Three years ago, Jared* a 31-year-old venture capitalist, sat in a purple recliner wearing an eye mask, ambient music pulsing through his Beats headphones. As a nurse inserted an IV into his left forearm, he took a deep breath and waited for the ketamine entering his veins to transport him to a different reality.
Jared has dealt with debilitating depression, anxiety, and ADHD for much of his life and hoped ketamine would be his silver bullet. The infusions at the ketamine clinic in his West Texas hometown were a Christmas gift from his grandmother. "She said, 'What do you want?' I was like, 'I want to not be depressed.'"

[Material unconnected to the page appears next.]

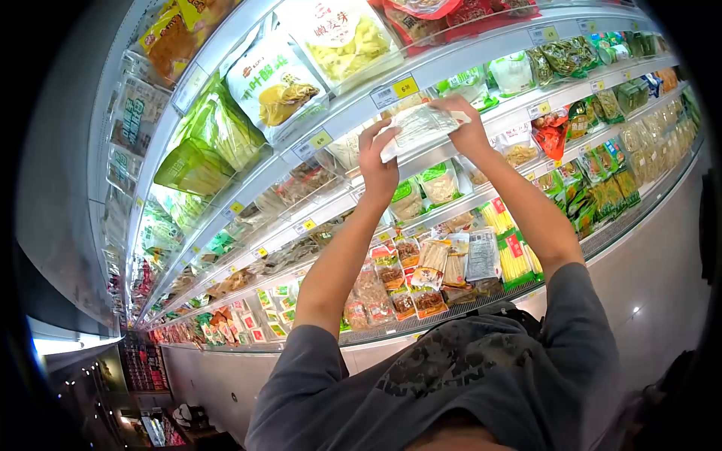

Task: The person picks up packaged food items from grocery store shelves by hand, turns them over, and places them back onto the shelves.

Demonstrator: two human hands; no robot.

Ketamine, also known as K, is an anesthetic commonly used as a sedative and painkiller in human and veterinary medicine. It's also taken as a party drug, especially in the rave scene. When snorted at low doses it provides a goofy, calming buzz; at higher doses, it numbs the body and can lead to intense psychedelic experiences. In recent years, research has suggested ketamine can also be used to treat depression. Though the US Food and Drug Administration approved an antidepressant ketamine nasal spray in 2019, it hasn't officially given IV ketamine the green light for mental-health treatment. But at least as early as 2010, doctors and clinicians were beginning to prescribe the drug off-label — a legal and relatively common practice — to patients with particularly stubborn depression symptoms.
Jared, whose VC firm invests in cannabis, ketamine, and psychedelic therapy startups, had been taking antidepressants for more than a decade. He'd recently embarked on what he described as a "plant-based journey" to improve his mental health. He'd tried underground MDMA, psilocybin therapy, and ayahuasca ceremonies with a shaman from the Shipibo tribe in Brazil. So when a local ketamine clinic opened promising to treat a laundry list of conditions — depression, anxiety, PTSD, migraines, fibromyalgia — he figured it may not be a plant, but why the hell not?